Quando é a hora de procurar ajuda profissional?
A ajuda profissional é válida desde o início. Inclusive, atendo pacientes com prazo de 15 dias após o óbito. É importante que tenha um espaço para falar da sua dor, o que muitas vezes dentro da própria família não é possível. Isso porque como o luto é singular, cada um vive de uma maneira diferente. Alguns querem conversar, enquanto outros preferem se guardar. Ter um médico para auxiliar e dar um suporte nesse momento pode fazer com que o processo se resolva mais cedo.

O que fazer com os pertences do(a) falecido(a)? Quanto antes se livrar deles melhor?
Não existe uma regra para isso. Algumas pessoas preferem se desfazer dos itens logo após voltarem do velório. Mas já vi muitos se arrependerem depois, pois ainda precisavam um pouco mais daqueles objetos ou gostariam de ter guardado algo específico. Eu sempre sugiro aos meus pacientes que escolham um pertence para manter e que traga uma boa recordação.

Se desfazer dos artigos requer que o indivíduo esteja preparado e isso não tem um prazo. O ideal é fazer isso gradativamente. Mexer nesses objetos é muito difícil, uma vez que provoca lembranças constantes e causa emoções. Se a família puder participar disso juntos e dando suporte uns ao outros também é melhor para superar e conseguir eliminar os pertences.
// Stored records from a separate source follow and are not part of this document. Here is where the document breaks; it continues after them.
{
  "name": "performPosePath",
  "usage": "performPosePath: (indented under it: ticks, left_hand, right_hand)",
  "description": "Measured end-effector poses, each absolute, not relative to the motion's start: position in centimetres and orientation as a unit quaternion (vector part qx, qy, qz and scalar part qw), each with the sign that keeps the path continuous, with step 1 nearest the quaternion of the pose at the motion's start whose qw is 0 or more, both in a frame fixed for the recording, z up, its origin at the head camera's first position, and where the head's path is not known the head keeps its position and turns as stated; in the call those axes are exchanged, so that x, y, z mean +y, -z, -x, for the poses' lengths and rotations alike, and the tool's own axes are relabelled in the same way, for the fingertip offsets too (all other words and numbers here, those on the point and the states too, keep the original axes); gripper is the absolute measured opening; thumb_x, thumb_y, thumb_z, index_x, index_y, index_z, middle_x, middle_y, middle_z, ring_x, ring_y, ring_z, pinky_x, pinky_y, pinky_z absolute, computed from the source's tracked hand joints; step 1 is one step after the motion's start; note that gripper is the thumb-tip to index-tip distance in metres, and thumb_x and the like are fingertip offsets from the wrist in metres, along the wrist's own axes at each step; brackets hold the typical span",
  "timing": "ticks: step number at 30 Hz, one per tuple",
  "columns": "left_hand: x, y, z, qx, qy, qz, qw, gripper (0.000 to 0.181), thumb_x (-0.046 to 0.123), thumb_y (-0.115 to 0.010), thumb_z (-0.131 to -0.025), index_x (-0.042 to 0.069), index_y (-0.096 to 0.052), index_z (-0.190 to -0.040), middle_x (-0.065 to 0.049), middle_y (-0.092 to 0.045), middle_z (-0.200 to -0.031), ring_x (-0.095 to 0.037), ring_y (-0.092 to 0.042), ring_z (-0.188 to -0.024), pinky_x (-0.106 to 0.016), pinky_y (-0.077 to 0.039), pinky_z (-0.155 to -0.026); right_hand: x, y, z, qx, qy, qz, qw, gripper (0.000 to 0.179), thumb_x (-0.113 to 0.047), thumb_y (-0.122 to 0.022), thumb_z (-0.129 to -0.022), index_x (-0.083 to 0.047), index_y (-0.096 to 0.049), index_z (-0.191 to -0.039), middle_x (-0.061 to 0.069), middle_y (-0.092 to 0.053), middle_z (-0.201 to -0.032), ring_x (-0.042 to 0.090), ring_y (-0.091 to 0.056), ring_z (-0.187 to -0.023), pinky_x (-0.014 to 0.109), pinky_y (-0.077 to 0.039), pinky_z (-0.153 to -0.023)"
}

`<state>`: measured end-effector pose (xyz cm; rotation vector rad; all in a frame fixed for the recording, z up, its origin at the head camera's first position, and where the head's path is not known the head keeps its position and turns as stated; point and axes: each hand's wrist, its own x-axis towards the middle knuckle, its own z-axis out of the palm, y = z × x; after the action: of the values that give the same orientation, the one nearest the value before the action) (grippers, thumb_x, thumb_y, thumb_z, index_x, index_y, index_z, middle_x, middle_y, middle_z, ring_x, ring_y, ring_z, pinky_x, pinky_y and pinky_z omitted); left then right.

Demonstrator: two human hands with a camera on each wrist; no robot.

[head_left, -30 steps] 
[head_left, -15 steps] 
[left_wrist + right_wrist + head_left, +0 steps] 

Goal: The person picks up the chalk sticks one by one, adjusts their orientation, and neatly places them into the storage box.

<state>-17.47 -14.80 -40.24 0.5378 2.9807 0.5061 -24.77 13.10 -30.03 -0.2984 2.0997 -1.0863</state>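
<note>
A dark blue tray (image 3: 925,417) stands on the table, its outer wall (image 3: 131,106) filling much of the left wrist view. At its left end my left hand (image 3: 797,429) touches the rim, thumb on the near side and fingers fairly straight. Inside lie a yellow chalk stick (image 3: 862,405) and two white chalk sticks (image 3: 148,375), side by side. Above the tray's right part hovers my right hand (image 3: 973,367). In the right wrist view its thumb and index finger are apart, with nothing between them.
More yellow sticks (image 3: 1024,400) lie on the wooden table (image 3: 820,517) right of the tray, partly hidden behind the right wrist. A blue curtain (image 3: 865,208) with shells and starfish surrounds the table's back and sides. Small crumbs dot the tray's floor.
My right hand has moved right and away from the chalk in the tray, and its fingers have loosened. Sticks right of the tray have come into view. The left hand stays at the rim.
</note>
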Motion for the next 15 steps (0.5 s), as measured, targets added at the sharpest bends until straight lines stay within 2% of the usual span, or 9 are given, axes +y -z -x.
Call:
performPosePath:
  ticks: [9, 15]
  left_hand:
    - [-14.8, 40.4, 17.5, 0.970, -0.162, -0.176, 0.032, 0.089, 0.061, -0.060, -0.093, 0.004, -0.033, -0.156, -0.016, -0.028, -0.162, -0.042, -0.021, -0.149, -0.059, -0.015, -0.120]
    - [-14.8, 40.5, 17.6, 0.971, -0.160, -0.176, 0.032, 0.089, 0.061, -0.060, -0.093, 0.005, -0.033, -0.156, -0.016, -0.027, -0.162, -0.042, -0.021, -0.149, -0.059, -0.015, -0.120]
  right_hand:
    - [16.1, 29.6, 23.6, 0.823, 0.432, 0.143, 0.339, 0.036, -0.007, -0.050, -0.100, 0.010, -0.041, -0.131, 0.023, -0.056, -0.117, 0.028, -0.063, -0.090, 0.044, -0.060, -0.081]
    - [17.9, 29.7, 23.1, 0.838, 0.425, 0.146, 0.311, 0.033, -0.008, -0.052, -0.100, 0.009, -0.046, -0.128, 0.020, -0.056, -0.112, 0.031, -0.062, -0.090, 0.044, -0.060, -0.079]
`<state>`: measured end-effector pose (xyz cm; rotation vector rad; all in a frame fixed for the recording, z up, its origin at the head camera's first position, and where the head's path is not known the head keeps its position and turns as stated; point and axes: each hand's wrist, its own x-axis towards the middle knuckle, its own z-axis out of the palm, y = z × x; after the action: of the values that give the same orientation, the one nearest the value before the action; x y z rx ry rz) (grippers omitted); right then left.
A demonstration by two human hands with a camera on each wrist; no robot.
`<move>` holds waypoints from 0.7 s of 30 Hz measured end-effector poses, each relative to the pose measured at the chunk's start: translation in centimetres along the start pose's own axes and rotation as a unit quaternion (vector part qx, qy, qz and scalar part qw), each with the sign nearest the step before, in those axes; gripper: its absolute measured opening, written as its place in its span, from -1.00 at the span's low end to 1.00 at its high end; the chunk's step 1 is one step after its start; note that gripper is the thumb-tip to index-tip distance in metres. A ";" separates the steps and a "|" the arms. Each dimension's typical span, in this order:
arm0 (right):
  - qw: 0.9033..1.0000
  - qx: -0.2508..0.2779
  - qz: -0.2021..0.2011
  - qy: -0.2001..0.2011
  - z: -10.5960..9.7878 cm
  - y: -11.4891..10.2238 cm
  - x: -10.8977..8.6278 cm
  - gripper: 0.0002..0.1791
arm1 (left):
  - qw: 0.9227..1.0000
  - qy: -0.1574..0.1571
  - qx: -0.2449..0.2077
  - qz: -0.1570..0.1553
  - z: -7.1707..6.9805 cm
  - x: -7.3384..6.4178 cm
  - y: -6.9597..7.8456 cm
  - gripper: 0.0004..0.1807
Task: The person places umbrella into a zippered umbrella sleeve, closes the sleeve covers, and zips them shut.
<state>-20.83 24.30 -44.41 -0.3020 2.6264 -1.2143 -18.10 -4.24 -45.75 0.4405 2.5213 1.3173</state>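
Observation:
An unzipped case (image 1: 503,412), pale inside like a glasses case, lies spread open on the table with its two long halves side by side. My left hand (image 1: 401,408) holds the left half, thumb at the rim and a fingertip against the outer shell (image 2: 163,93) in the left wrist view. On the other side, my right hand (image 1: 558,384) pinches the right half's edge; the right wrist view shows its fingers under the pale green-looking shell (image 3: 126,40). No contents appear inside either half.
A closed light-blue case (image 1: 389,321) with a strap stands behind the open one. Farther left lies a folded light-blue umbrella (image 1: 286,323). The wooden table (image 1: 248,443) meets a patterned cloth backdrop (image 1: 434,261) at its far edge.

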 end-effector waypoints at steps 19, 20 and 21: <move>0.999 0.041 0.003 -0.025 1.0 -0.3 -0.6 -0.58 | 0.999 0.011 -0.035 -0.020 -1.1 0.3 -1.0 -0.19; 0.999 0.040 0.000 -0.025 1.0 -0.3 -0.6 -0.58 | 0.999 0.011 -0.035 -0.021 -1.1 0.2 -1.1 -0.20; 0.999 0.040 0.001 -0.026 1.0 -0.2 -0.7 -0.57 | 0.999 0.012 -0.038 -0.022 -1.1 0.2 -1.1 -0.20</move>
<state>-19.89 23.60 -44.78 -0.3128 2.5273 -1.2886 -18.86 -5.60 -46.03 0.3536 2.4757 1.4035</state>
O que não é saudável é que a pessoa mantenha os objetos em casa e fique manipulando o tempo todo.

Como preparar alguém para a possível morte de um familiar?
É necessário identificar que a pessoa aceita a ideia de que o outro pode falecer. É natural que tenhamos um período de negação quando se trata de alguém que a gente ama e não quer perder. Se o familiar não entende, qualquer palavra contrária não será absorvida, pois ele não acredita que a morte pode chegar. Se o indivíduo tem consciência e está conformado, o essencial seria aproveitar os últimos momentos. É preciso entender que ainda há algum tempo, pensar o que gostaria de fazer, resolver os conflitos que talvez estejam pendentes. Esse último é importante para que não fique nada inacabado e que ele também possa ser um suporte e um conforto para quem está em estado terminal ou partindo. Nós podemos conseguir fazer isso com um olhar muito bonito desde que a gente aceite que a morte vai acontecer.

Como consolar alguém que perdeu um ente querido?
Primeiro é preciso ouvir sem querer impor a nossa forma de viver um luto. Digo aos meus pacientes que independentemente do que eles façam, sempre terá alguém para criticar e elogiar. A pessoa em luto fica confusa com as considerações externas. Por isso, a nossa opinião só deve ser dada quando for solicitada. Não precisa dizer nada, basta abraçar e estar presente, afinal, os gestos são mais importantes do que as palavras nesse momento. Também é preciso tomar cuidado com as ponderações com relação à religiosidade. No mais, o certo a fazer é escutar, acolher e se colocar à disposição. Se ofereça para fazer uma compra, resolver a burocrática documentação, buscar ou levar um filho na escola. O enlutado precisa entender que pode contar com você.